━━━ Entries shown

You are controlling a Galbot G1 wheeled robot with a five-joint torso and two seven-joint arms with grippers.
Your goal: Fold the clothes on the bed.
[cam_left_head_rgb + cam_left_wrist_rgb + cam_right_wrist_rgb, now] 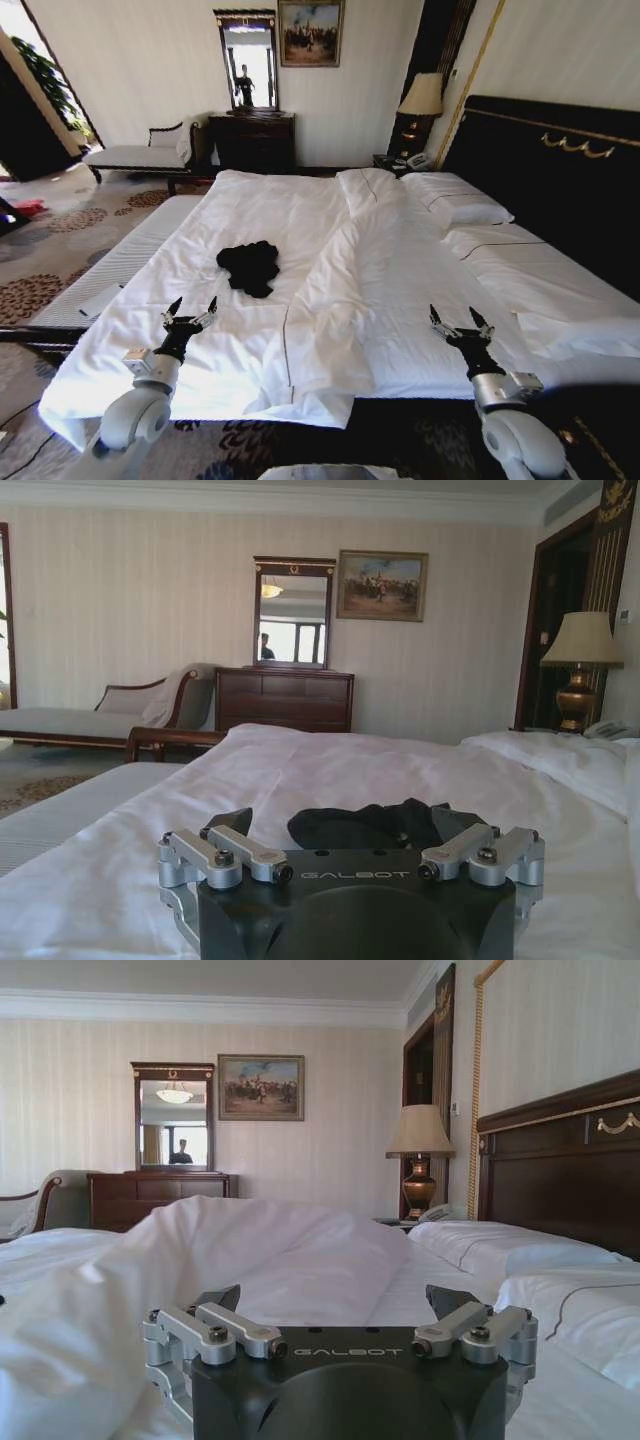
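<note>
The crumpled black soft-fabric T-shirt (250,266) sits bunched up around the centre of the head view, on the big bed's white duvet (400,290). Left gripper (190,313) is at lower left just below the shirt, fingers spread wide, holding nothing. Right gripper (461,322) is at lower right, well away, also spread wide and empty.

Matt black cloth T-shirt (250,267) on smooth white cotton-like duvet (300,300).
</note>
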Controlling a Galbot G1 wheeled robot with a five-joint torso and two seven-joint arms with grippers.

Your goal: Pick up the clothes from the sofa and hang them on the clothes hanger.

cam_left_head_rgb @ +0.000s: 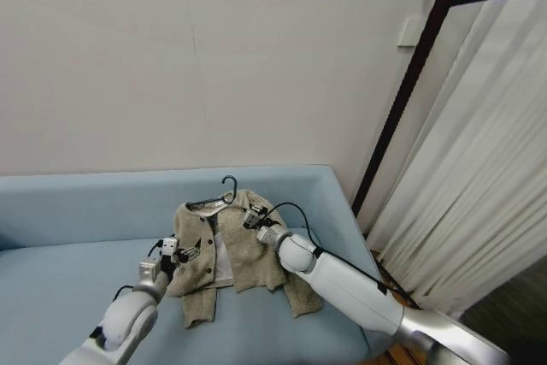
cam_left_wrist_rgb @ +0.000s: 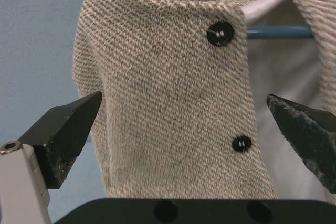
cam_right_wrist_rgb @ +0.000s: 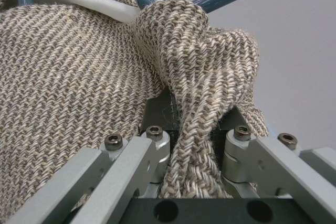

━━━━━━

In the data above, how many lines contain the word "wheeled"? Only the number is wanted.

2